Gerade mal zwei Tage später, er kam gerade von der Arbeit, brachten ihn die Nachrichten im Auto dazu, eine plötzliche Vollbremsung auf der Autobahn hinzulegen, die ungemütliches Gehupe hinter ihm zur Folge hatte. Er stellte sich auf den Standstreifen und lauschte den Worten der Nachrichtensprecherin, obwohl in seinen Ohren ein lautes Rauschen zu hören war, und es ihm daher schwerfiel, sich auf irgendetwas von dem Gesagten zu konzentrieren.
„Nachdem es vor einigen Tagen bereits einen ähnlichen Vorfall in Frankfurt gegeben hatte, erreichte uns soeben die Nachricht, dass sich ein junger Mann im Süden Frankfurts vor den Augen eines Passanten in den Kopf schoss, nachdem dieser ihn vehement nach einer höheren Geldsumme bat. Wie es dazu kam, und wie genau es mit dem Vorfall vor einigen Tagen zusammenhängt, können wir zu diesem Zeitpunkt noch nicht sagen. Sicher ist nur, dass die Polizei um jegliche Hinweise bezüglich einer jungen Frau bittet, die die ganze Tat gefilmt hat. Sie wird als Anfang Dreißig, etwa 1,70 Meter und mit dunklen Haaren beschrieben. Augenzeugen werden darum gebeten, sich umgehend bei der Polizei zu melden…“
All das hätte Zufall sein können, doch als er parallel online Bilder des neuesten Vorfalls suchte, merkte er schnell, dass es sich bei dem jungen Mann, der sich erschossen hatte, um den gleichen handelte, der vor zwei Tagen an seiner Tür gestanden hatte. Zwar waren die Aufnahmen teilweise sehr wackelig, doch es gab keinen Zweifel. Was war hier nur los?

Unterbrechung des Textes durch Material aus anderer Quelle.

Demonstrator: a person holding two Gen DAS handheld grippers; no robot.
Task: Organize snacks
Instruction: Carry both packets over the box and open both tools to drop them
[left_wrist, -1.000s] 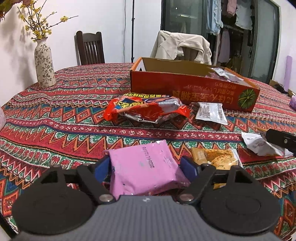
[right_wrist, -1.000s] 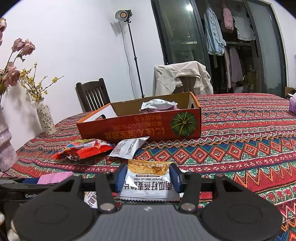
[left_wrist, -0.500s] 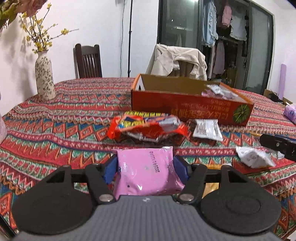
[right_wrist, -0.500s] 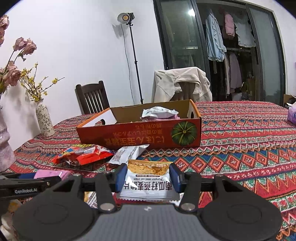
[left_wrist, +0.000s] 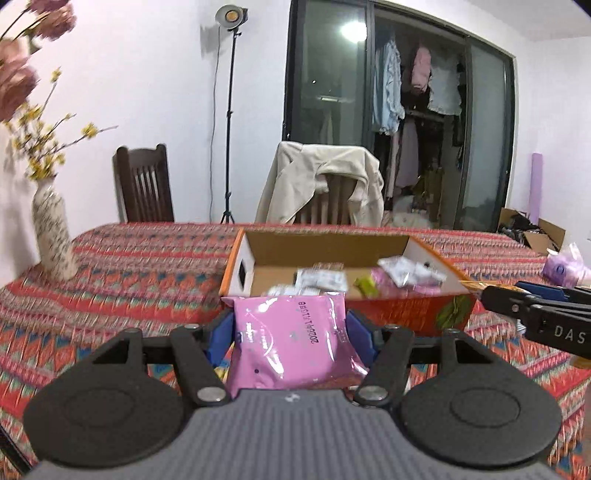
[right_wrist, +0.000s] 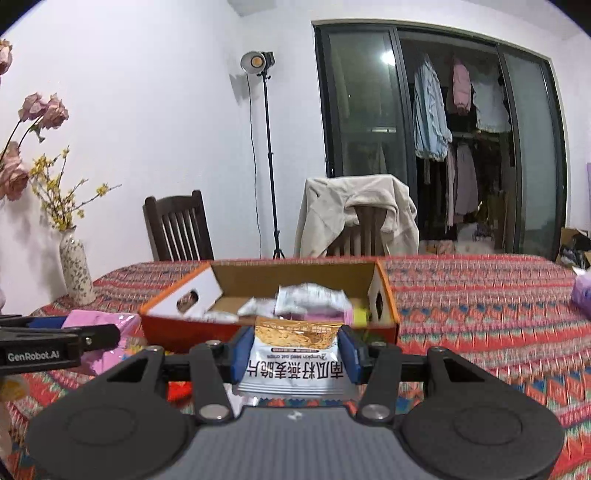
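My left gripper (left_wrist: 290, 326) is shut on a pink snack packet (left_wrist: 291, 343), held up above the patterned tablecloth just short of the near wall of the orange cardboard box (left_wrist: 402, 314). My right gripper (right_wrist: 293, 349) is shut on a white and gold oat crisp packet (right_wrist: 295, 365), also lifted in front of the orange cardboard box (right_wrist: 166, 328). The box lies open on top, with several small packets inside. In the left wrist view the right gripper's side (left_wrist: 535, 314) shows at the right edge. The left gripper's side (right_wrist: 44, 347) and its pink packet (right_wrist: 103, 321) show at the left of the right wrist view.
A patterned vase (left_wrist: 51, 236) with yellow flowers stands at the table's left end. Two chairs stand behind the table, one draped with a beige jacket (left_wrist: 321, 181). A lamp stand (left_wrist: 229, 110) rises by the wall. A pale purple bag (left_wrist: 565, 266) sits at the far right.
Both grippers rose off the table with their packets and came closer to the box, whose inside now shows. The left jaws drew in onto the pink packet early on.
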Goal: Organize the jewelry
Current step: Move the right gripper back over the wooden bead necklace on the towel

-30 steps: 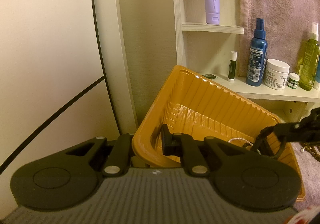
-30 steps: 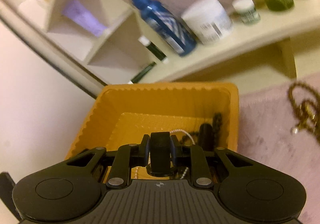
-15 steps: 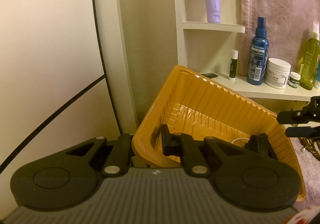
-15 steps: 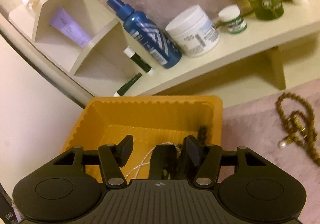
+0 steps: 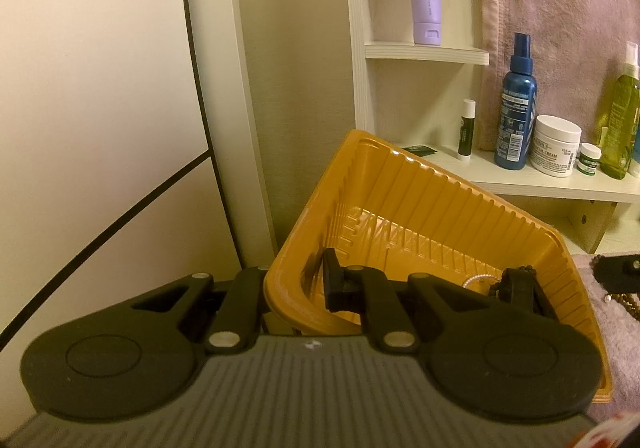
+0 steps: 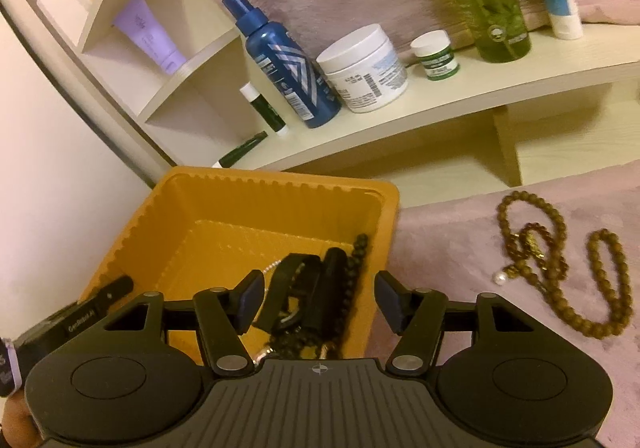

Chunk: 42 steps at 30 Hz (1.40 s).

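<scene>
Glowing warm and dim over a cream wall [image 5: 100, 88] crossed by a thin dark line. Standing beside it, a pale wooden shelf unit [image 5: 424, 50] holding bottles and jars. Hanging behind, a pinkish towel [image 5: 560, 8]; spreading below, a pinkish cloth [image 6: 460, 240].

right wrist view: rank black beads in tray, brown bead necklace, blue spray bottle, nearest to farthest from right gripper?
1. Black beads: in the yellow tray, right between the opening fingers of the right gripper, untouched by the pads.
2. Brown bead necklace: on the cloth, off to the right.
3. Blue spray bottle: on the shelf, behind the tray.
</scene>
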Available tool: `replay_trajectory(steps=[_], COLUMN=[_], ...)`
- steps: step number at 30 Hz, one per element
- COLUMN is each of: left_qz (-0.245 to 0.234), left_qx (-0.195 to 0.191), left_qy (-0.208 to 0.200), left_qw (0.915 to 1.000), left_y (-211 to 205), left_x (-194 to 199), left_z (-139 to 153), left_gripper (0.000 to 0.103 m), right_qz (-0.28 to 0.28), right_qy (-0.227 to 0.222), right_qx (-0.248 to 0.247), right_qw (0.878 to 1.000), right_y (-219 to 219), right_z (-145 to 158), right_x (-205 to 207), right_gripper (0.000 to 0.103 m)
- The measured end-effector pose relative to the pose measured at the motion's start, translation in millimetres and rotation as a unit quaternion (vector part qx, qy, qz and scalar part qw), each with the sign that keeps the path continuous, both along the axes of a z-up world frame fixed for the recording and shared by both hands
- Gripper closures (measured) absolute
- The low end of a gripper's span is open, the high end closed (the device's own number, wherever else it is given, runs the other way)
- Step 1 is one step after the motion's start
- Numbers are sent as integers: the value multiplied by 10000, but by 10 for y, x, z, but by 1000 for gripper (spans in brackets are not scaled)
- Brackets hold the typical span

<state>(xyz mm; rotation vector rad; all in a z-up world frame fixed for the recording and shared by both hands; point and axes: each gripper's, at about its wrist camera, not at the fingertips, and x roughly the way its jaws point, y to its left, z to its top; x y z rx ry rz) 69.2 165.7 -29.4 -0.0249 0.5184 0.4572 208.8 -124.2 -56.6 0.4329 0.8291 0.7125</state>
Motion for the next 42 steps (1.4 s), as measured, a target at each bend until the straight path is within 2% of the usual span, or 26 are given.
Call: replay_trajectory(steps=[15, 30, 42], left_qz=[18, 37, 31], left_qx=[25, 49, 79], left_qy=[16, 46, 63], left_qw=[10000, 10000, 9999], left_y=[2, 0, -4], left_x=[-2, -1, -1], left_z=[-6, -16, -12], left_gripper=[92, 92, 92], right_qz=[-209, -818, -431], right_qy=[7, 23, -735], right_qx=[-167, -796, -1450], right_qw=[9996, 9935, 9858], right_y=[-304, -898, -901], right_z=[-56, -282, -223], right_x=[-283, -416, -326], right_gripper=[41, 41, 42])
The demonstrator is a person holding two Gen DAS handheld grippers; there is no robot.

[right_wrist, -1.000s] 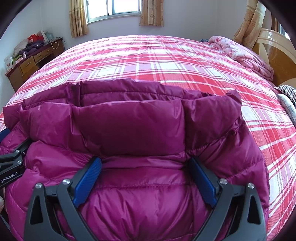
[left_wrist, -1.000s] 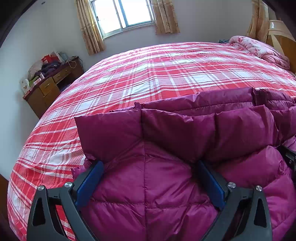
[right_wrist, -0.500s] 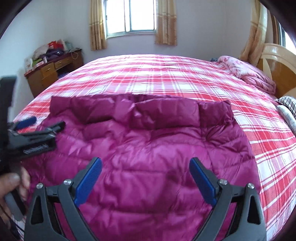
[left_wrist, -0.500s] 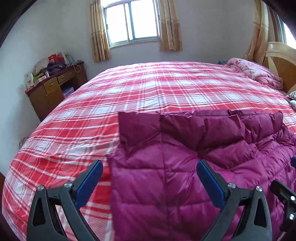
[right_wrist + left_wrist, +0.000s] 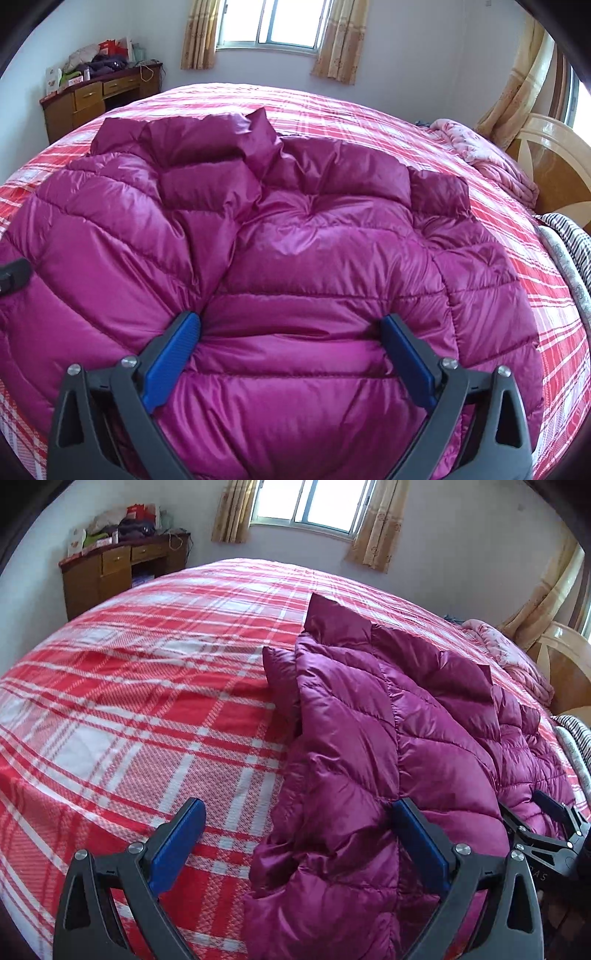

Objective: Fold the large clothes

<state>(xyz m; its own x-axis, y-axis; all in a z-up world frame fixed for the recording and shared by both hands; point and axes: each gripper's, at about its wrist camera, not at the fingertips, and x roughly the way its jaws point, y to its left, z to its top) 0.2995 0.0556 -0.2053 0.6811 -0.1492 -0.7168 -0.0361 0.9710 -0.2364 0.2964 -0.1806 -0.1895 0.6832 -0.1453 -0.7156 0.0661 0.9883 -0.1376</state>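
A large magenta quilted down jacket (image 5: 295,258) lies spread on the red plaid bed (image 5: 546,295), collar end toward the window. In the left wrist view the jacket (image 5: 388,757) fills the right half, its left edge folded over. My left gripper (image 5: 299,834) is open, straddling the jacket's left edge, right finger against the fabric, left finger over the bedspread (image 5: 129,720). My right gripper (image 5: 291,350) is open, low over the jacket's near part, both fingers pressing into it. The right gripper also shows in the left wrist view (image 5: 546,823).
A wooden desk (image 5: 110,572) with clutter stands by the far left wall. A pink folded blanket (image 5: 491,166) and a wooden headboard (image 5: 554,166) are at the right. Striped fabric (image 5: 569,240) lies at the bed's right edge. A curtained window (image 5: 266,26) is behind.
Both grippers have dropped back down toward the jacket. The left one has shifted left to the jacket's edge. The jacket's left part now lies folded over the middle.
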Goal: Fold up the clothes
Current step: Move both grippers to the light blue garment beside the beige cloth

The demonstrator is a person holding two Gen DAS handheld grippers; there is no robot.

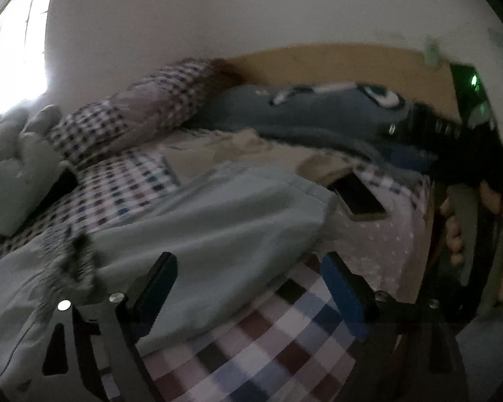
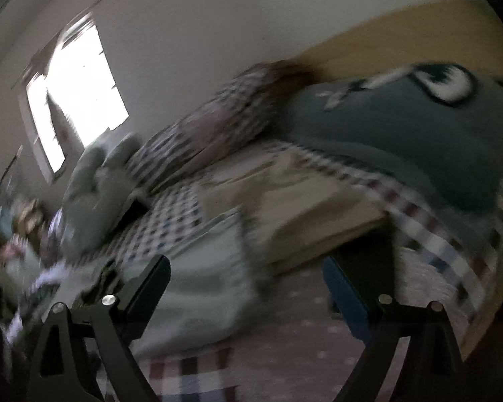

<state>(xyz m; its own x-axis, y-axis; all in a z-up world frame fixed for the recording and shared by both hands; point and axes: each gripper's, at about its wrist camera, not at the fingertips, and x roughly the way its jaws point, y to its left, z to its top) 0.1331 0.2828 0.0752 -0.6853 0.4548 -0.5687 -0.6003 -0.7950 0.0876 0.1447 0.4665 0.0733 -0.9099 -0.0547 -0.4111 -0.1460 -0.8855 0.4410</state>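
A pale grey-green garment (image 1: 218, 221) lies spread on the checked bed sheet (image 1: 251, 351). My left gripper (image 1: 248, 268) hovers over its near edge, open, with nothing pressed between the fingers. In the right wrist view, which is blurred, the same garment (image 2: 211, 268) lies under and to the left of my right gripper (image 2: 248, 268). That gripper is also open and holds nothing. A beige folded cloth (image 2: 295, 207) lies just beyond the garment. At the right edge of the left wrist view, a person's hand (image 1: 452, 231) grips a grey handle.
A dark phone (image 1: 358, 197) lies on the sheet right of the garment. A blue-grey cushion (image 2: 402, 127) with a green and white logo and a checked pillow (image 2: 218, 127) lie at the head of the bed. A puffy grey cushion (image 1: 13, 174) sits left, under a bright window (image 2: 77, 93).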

Richard stellte das Radio ab, blieb einige Minuten stehen und fuhr dann nach Hause. Doch dort erwartete ihn der wahre Schrecken. Er fand Doro im Schlafzimmer vor. Sie hielt einen merkwürdigen Brief in den Händen und zitterte so stark, dass er zu Boden fiel.
„Schatz, was ist los?“ Sie sah zu ihm auf, deutete jedoch nur auf den Brief hinab.
„Dieser Brief lag vor der Tür. Ich wollte ihn lesen, aber hinten steht drauf, dass nur du es lesen sollst, weil sonst etwas Schlimmes passieren würde.“
Er bückte sich nach dem Umschlag, an dem merkwürdige Flecken prangten. Ein ungutes Gefühl bildete sich in seinem Inneren. Mit zittrigen Fingern holte er das Papier heraus, welches mit roter Tinte beschrieben war.
Wenn Sie dachten, Sie seien sicher, dann muss ich Sie enttäuschen. Sie stecken bereits mittendrin. Haben Sie ein schlechtes Gewissen? Gut, das sollten Sie auch. Denn Sie werden auch mein Blut an den Händen kleben haben. Ihretwegen bin ich das nächste Opfer. Sollten Sie diesen Brief lesen, bin ich vermutlich bereits tot. Und wenn Sie den Anweisungen, die Sie in den kommenden Tagen erreichen werden, nicht Folge leisten, werden Sie der Nächste sein. Stellen Sie keine Fragen, sprechen Sie mit niemandem darüber und gehen Sie ja nicht zur Polizei, sonst wird man sich um Ihre Frau und Ihre Kinder kümmern. Seien Sie versichert, sie wissen, wo Ihre restliche Familie lebt. Das tun sie immer. Genießen Sie die Ruhe, solange Sie anhält. Denn schon bald wird ihr größer Albtraum Wahrheit werden.
Langsam flatterte das Papier zu Boden. Er hatte sich geirrt. Sehr. Dies war erst der Anfang.